Stephan: The foundation of all of our high-risk management is the community health worker. They live in the community. They're field-based. They're very effective at finding these individuals and engaging them because they develop rapport quickly. If Spanish is your first language, it's going to be the community health worker’s first language as well. Trust is key. They address the social determinants of health. They address social isolation. Then they bring in the nurse practitioner. We don't lead with the medical stuff, even though it needs to be addressed. But that's not the driver of why the wheels came off. It's all those other elements, so we have to address that first. That's our philosophy, and that's our operation. Then the nurse practitioner comes in and helps you manage your diabetes and medication management and referrals or wound care — all these sorts of things that need to be stabilized and organized.

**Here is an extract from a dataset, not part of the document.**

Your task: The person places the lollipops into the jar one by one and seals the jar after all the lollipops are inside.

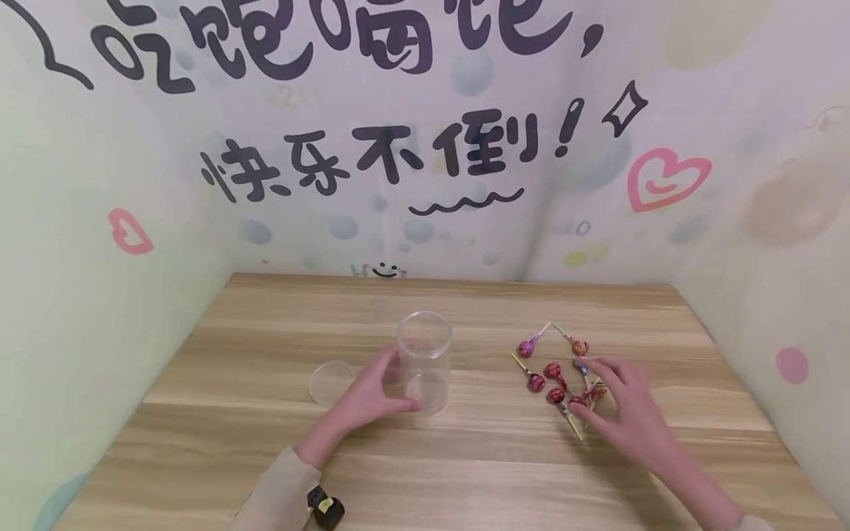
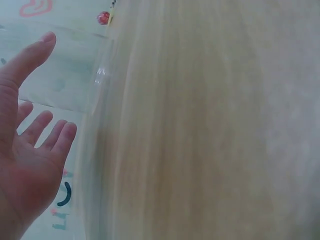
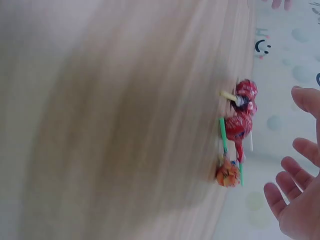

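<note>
A clear plastic jar (image 1: 428, 361) stands upright and open-topped on the wooden table. My left hand (image 1: 372, 394) is at its left side, thumb toward the front and fingers toward the back; in the left wrist view the fingers are spread and relaxed beside the jar wall. To the right lie several wrapped lollipops, among them a purple one (image 1: 527, 348), an orange one (image 1: 581, 346) and a red one (image 1: 536, 382). My right hand (image 1: 634, 409) reaches over the right part of the group, thumb and fingers apart around a few lollipops. In the right wrist view nothing is between its fingers.
A clear round lid (image 1: 327, 381) lies flat left of the jar, partly behind the left hand. The table (image 1: 478, 472) meets printed walls at the back and both sides. A black device (image 1: 325, 509) is worn at the left wrist.
</note>
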### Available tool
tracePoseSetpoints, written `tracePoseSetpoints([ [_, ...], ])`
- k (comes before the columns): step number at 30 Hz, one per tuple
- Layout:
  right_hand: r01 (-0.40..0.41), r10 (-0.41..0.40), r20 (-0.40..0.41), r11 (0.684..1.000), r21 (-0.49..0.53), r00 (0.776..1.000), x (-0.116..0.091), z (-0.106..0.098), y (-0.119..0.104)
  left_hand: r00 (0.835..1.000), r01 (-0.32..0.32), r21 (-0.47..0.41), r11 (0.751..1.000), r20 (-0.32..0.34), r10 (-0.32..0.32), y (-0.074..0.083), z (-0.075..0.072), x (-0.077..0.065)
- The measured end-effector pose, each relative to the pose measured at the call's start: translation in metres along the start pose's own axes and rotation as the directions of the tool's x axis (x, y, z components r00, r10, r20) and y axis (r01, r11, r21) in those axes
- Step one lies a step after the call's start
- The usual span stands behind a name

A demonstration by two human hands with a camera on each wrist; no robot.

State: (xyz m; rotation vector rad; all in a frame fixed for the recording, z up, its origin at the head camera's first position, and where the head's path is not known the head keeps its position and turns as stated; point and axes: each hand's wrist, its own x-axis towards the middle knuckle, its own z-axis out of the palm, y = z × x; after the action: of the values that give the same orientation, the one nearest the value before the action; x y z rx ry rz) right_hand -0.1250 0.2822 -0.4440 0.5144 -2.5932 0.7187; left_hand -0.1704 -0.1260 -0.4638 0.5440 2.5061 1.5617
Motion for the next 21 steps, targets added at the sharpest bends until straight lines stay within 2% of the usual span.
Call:
tracePoseSetpoints([
  [5, -0.067, 0.066, 0.046, 0.998, 0.014, 0.997, -0.009, 0.004, -0.007, 1.0, 0.016, -0.071, 0.997, 0.027, -0.014, -0.004, 0.001, -0.001],
  [11, -0.178, 0.167, 0.135, 0.981, 0.072, 0.977, -0.019, 0.011, -0.011, 0.995, 0.057, -0.124, 0.991, 0.089, -0.046, -0.007, 0.004, -0.001],
  [16, -0.18, 0.164, 0.135, 0.977, 0.111, 0.977, -0.023, 0.016, -0.013, 0.993, 0.044, -0.131, 0.99, 0.115, -0.029, -0.009, 0.005, 0.002],
  [21, -0.17, 0.153, 0.12, 0.974, 0.153, 0.981, -0.025, 0.018, -0.016, 0.992, 0.059, -0.127, 0.99, 0.123, -0.043, -0.012, 0.006, 0.005],
])
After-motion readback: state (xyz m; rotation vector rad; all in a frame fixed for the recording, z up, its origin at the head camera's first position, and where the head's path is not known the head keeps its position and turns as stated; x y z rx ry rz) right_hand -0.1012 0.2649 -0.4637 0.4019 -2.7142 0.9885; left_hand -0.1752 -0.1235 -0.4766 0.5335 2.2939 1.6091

We take the reins of care delivery in that sense. We stabilize them and repatriate them to a usual source of care. The third person on the team is the chaplain. They are very skilled at having leading discussions around family meetings and what's Dad's prognosis and palliative care. Behavioral health is another big factor. There's plenty of shame and guilt and misunderstanding about what a behavioral health diagnosis is, so the chaplains are facilitators, and they're advocates for people.

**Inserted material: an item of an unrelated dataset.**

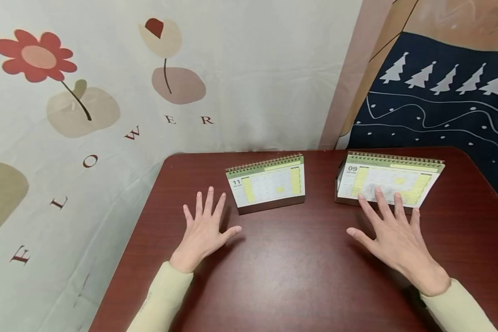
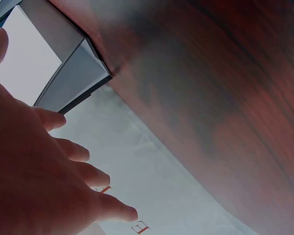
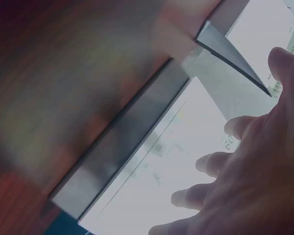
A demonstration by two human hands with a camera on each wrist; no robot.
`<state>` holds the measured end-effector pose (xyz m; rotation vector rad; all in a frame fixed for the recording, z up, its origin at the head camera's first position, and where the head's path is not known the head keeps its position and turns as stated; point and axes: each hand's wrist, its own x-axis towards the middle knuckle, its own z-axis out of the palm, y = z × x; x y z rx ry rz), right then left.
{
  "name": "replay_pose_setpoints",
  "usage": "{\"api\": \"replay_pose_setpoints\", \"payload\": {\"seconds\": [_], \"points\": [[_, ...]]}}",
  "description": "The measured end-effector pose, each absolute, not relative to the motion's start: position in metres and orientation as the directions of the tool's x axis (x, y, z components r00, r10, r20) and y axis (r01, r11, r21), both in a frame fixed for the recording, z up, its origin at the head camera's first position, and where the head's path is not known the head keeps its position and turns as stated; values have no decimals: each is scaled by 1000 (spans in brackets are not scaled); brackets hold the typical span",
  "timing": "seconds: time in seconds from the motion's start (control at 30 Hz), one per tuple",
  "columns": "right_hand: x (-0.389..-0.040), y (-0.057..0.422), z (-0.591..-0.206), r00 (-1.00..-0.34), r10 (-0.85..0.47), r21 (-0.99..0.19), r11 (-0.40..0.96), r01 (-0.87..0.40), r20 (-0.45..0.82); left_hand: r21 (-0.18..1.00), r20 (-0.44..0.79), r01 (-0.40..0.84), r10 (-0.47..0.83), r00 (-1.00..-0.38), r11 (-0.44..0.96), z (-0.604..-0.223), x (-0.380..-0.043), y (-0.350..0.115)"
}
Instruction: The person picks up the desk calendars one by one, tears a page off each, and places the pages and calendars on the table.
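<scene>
Two spiral-bound desk calendars stand on the dark red wooden table (image 1: 282, 267) in the head view. The left calendar (image 1: 269, 184) shows 11 and the right calendar (image 1: 382, 177) shows 09, each with a green header and yellow columns. My left hand (image 1: 205, 233) is spread with straight fingers just left of the 11 calendar, holding nothing. My right hand (image 1: 398, 240) is also spread and holds nothing; its fingertips overlap the lower part of the 09 calendar in the head view. In the right wrist view, the 09 calendar's page (image 3: 161, 161) lies beyond the fingers.
A pale cloth (image 1: 257, 83) with printed flowers and letters hangs behind and left of the table. Back right hangs a dark blue cloth (image 1: 431, 106) with white trees. The table's back edge runs close behind both calendars, which stand apart from each other.
</scene>
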<state>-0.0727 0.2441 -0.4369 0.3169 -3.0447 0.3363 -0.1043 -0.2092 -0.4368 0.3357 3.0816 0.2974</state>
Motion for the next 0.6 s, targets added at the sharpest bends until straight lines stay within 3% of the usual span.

HCI: Was there anything that that you saw or learned in the pilot that made you make adjustments to the program went live with it?
Stephan: Number one is we lead the engagement with the community health worker. Cold-calling people and saying, ‘I'm here to help you and I'd like to enter your home’ is a tough sales pitch. The community health worker is for us much more effective and the engagement rate is higher. The trust is established early. And that's been a big learning. The other is we pivoted away from more traditional care management with licensed nurses and social workers. Because we found we had a lot of efficiency and effectiveness with the community health workers. They obviously cannot do everything that a nurse or a social worker can do, but the main barrier is not disease education as much as problem-solving, getting you needed resources. Programmatically we make referrals to the health plans’ care management, because they have care management for cancer, and high-risk pregnancy programs. We don't want to reproduce what health plans already do. We've decided our role is to stay close to the care delivery and the network and we find that that's where we're most effective and can drive better outcomes.
HCI: What kind of impact is the Medicaid redetermination issue having?
Stephan: It is a challenge. And I don't think all of the repercussions have fully played out by any means, but we're managing.
HCI: Is there anything else you'd like to see CMS do differently?
Stephan: Regarding the APM movement, there are many challenges there for sure, but what I guess I would say if the government called me is, ‘Don't blink. Keep moving.’ It's hard. There's no doubt about it. It's not a magic wand. It's not going to be overnight, but it really allows an opportunity for primary care providers, who are the low end of the totem pole in a fee-for-service paradigm. This is one of their key opportunities to actually keep their practice alive, to be honest, because fee for service isn't bringing more clinicians into primary care.